> [Your task]: Nothing in the data may be altered; restate all of it exactly.

> [Data]:
=== Begin Enclosure ===
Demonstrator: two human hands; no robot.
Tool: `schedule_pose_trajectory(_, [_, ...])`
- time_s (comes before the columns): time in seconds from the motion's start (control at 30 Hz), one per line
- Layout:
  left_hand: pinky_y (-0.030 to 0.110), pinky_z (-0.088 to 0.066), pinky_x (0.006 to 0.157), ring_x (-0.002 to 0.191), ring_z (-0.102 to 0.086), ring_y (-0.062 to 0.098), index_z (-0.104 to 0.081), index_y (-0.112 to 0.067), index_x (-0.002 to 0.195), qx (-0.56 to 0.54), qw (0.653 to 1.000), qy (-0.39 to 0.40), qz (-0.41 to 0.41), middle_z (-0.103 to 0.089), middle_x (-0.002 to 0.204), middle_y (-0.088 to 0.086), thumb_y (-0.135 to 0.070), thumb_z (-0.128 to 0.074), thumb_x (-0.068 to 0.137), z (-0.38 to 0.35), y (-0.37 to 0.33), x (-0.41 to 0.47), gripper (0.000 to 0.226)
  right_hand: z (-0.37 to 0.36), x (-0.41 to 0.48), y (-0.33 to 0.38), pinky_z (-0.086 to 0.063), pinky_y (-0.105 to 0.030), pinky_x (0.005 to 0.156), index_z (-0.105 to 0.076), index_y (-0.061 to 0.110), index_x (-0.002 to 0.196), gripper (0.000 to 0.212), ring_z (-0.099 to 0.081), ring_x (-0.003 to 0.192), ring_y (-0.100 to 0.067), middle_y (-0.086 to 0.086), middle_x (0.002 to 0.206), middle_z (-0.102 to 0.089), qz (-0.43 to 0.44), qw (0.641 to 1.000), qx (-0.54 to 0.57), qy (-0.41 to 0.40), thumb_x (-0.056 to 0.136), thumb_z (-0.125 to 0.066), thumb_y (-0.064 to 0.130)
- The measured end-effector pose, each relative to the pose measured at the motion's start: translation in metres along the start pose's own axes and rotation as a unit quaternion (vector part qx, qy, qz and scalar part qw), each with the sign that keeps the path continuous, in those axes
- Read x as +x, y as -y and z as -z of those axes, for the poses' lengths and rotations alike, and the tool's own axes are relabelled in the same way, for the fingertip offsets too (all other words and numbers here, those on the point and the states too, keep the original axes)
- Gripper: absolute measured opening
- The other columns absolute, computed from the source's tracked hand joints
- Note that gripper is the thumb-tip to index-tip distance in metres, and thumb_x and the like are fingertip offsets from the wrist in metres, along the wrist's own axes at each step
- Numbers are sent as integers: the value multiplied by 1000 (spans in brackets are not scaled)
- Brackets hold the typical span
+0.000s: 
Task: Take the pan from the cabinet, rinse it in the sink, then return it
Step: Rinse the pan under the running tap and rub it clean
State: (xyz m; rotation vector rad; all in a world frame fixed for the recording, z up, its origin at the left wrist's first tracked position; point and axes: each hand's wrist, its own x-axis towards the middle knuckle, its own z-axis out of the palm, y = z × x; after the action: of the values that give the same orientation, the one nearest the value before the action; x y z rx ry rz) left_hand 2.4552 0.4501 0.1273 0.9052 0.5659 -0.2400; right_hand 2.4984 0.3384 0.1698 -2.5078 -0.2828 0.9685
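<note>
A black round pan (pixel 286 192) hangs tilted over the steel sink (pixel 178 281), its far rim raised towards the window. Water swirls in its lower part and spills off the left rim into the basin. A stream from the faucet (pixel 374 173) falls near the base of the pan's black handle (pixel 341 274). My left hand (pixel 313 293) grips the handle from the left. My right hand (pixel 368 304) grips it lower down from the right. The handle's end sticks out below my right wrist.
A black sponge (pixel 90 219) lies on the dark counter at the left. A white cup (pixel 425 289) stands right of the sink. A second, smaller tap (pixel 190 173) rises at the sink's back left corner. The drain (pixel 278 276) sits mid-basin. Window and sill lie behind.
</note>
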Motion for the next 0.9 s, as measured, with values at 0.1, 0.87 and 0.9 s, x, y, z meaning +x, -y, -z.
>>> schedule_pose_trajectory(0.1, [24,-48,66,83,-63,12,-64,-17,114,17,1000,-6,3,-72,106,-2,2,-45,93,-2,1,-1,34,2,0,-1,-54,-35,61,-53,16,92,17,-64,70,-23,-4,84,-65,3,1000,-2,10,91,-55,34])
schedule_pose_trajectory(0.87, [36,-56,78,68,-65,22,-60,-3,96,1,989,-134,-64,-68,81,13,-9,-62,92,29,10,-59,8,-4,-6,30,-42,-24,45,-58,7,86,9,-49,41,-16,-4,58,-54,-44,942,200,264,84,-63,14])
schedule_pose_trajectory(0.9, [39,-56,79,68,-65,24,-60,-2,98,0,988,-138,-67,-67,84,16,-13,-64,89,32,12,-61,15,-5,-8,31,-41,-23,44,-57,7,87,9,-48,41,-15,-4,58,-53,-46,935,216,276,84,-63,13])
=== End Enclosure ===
> [Task response]:
Demonstrator: two human hands; no robot.
Tool: `schedule_pose_trajectory(_, [_, ...])`
- time_s (comes before the columns): time in seconds from the motion's start (control at 30 Hz), one per line
- Layout:
  left_hand: pinky_y (-0.030 to 0.110), pinky_z (-0.088 to 0.066), pinky_x (0.006 to 0.157), ring_x (-0.002 to 0.191), ring_z (-0.102 to 0.086), ring_y (-0.062 to 0.098), index_z (-0.104 to 0.081), index_y (-0.112 to 0.067), index_x (-0.002 to 0.195), qx (-0.56 to 0.54), qw (0.653 to 1.000), qy (-0.39 to 0.40), qz (-0.41 to 0.41), middle_z (-0.103 to 0.089), middle_x (-0.002 to 0.204), middle_y (-0.088 to 0.086), thumb_y (-0.135 to 0.070), thumb_z (-0.128 to 0.074), thumb_x (-0.068 to 0.137), z (-0.38 to 0.35), y (-0.37 to 0.33), x (-0.41 to 0.47), gripper (0.000 to 0.226)
  right_hand: z (-0.37 to 0.36), x (-0.41 to 0.48), y (-0.33 to 0.38), pinky_z (-0.086 to 0.063), pinky_y (-0.105 to 0.030), pinky_x (0.005 to 0.156), index_z (-0.105 to 0.076), index_y (-0.061 to 0.110), index_x (-0.002 to 0.196), gripper (0.000 to 0.212), ring_z (-0.099 to 0.081), ring_x (-0.003 to 0.192), ring_y (-0.100 to 0.067), middle_y (-0.086 to 0.086), middle_x (0.002 to 0.206), middle_z (-0.102 to 0.089), qz (-0.43 to 0.44), qw (0.641 to 1.000), qx (-0.54 to 0.57), qy (-0.41 to 0.40), thumb_x (-0.056 to 0.136), thumb_z (-0.125 to 0.066), thumb_y (-0.064 to 0.130)
- The measured end-effector pose, each relative to the pose measured at the motion's start: translation in metres along the start pose's own axes and rotation as a unit quaternion (vector part qx, qy, qz and scalar part qw), each with the sign that keeps the path continuous, in those axes
- Read x as +x, y as -y and z as -z of those axes, for the poses' lengths and rotations alike, and the tool's own axes are relabelled in the same way, for the fingertip offsets too (all other words and numbers here, those on the point and the states too, keep the original axes)
- Gripper: absolute measured opening
- The other columns absolute, computed from the source's tracked hand joints
- Note that gripper is the thumb-tip to index-tip distance in metres, and thumb_x and the like are fingertip offsets from the wrist in metres, along the wrist's own axes at each step
- Numbers are sent as integers: the value multiplied by 1000 (spans in brackets are not scaled)
- Brackets hold the typical span
+0.000s: 
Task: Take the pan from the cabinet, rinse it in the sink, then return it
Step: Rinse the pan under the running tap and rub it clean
State: (xyz m; rotation vector rad; all in a world frame fixed for the recording, z up, its origin at the left wrist's first tracked position; point and axes: each hand's wrist, its own x-axis towards the middle knuckle, its own z-axis out of the palm, y = z × x; after the action: of the values that give the same orientation, the one nearest the value before the action; x y z rx ry rz) left_hand 2.4552 0.4501 0.1273 0.9052 0.5659 -0.2400; right_hand 2.4984 0.3384 0.1698 -2.5078 -0.2828 0.9685
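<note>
A black round pan (pixel 286 192) hangs tilted over the steel sink (pixel 178 281), its far rim raised towards the window. Water swirls in its lower part and spills off the left rim into the basin. A stream from the faucet (pixel 374 173) falls near the base of the pan's black handle (pixel 341 274). My left hand (pixel 313 293) grips the handle from the left. My right hand (pixel 368 304) grips it lower down from the right. The handle's end sticks out below my right wrist.
A black sponge (pixel 90 219) lies on the dark counter at the left. A white cup (pixel 425 289) stands right of the sink. A second, smaller tap (pixel 190 173) rises at the sink's back left corner. The drain (pixel 278 276) sits mid-basin. Window and sill lie behind.
</note>
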Motion for the next 0.9 s, as measured, with values at 0.1, 0.87 and 0.9 s, x, y, z meaning +x, -y, -z.
>>> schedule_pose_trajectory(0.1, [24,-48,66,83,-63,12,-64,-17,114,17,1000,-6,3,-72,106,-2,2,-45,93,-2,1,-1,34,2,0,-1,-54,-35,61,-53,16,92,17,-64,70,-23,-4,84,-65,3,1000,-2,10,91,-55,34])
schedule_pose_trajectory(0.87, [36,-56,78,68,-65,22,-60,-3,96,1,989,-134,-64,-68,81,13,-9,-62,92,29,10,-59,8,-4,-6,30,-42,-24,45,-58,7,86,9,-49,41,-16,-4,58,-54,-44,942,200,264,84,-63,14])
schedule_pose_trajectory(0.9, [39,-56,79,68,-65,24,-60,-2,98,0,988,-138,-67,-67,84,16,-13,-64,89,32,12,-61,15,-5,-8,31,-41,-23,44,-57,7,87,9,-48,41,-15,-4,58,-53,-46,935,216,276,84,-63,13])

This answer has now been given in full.